A word-for-word restatement of the whole listing is the expected answer.

----------

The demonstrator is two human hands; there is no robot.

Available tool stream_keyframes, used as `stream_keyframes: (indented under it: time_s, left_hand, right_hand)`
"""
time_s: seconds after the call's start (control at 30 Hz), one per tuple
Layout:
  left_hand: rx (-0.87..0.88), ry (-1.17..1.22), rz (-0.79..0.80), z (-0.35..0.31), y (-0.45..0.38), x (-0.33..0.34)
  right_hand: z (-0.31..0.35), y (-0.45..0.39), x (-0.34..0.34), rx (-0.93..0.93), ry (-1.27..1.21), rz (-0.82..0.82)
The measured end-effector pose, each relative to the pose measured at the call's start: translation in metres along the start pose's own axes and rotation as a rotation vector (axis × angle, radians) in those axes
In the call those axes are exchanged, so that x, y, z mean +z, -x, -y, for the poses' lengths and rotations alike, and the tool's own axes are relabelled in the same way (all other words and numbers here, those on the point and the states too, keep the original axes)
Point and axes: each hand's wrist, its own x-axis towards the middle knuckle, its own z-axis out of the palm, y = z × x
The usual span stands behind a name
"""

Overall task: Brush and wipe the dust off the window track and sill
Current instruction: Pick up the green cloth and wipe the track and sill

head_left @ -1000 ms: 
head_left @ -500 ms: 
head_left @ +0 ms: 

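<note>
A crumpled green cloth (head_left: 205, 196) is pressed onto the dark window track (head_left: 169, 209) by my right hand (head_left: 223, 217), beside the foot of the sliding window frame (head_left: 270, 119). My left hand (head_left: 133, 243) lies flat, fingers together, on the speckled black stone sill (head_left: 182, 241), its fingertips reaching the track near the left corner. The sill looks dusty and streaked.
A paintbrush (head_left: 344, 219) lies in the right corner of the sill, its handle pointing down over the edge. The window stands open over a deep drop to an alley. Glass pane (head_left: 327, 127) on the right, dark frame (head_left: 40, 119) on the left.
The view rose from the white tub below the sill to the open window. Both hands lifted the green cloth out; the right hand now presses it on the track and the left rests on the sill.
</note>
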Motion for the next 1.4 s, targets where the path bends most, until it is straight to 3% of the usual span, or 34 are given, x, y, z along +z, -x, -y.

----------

Your solution =>
The demonstrator is two human hands; there is no robot.

Available tool stream_keyframes, used as `stream_keyframes: (indented under it: time_s, left_hand, right_hand)`
"""
time_s: seconds after the call's start (control at 30 Hz), one per tuple
Layout:
  left_hand: rx (-0.87..0.88), ry (-1.17..1.22), rz (-0.79..0.80), z (-0.35..0.31), y (-0.45..0.38), x (-0.33..0.34)
  right_hand: z (-0.31..0.35), y (-0.45..0.39), x (-0.34..0.34), rx (-0.93..0.93), ry (-1.27..1.21), rz (-0.82..0.82)
The measured end-effector pose, each relative to the pose measured at the call's start: translation in metres along the start pose's own axes and rotation as a rotation vector (axis × angle, radians) in those axes
In the call those axes are exchanged, so that x, y, z mean +z, -x, -y, for the poses' lengths and rotations alike, and the tool's own axes are relabelled in the same way (all other words and numbers here, those on the point and the states too, keep the original axes)
Point and axes: each hand's wrist, its own x-axis towards the middle knuckle, its own z-axis out of the palm, y = z × x
The usual span stands behind a name
"""

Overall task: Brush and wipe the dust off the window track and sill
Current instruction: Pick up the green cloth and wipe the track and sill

head_left @ -1000 ms: 
head_left @ -500 ms: 
head_left @ +0 ms: 

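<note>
A crumpled green cloth (head_left: 205, 196) is pressed onto the dark window track (head_left: 169, 209) by my right hand (head_left: 223, 217), beside the foot of the sliding window frame (head_left: 270, 119). My left hand (head_left: 133, 243) lies flat, fingers together, on the speckled black stone sill (head_left: 182, 241), its fingertips reaching the track near the left corner. The sill looks dusty and streaked.
A paintbrush (head_left: 344, 219) lies in the right corner of the sill, its handle pointing down over the edge. The window stands open over a deep drop to an alley. Glass pane (head_left: 327, 127) on the right, dark frame (head_left: 40, 119) on the left.
The view rose from the white tub below the sill to the open window. Both hands lifted the green cloth out; the right hand now presses it on the track and the left rests on the sill.
</note>
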Motion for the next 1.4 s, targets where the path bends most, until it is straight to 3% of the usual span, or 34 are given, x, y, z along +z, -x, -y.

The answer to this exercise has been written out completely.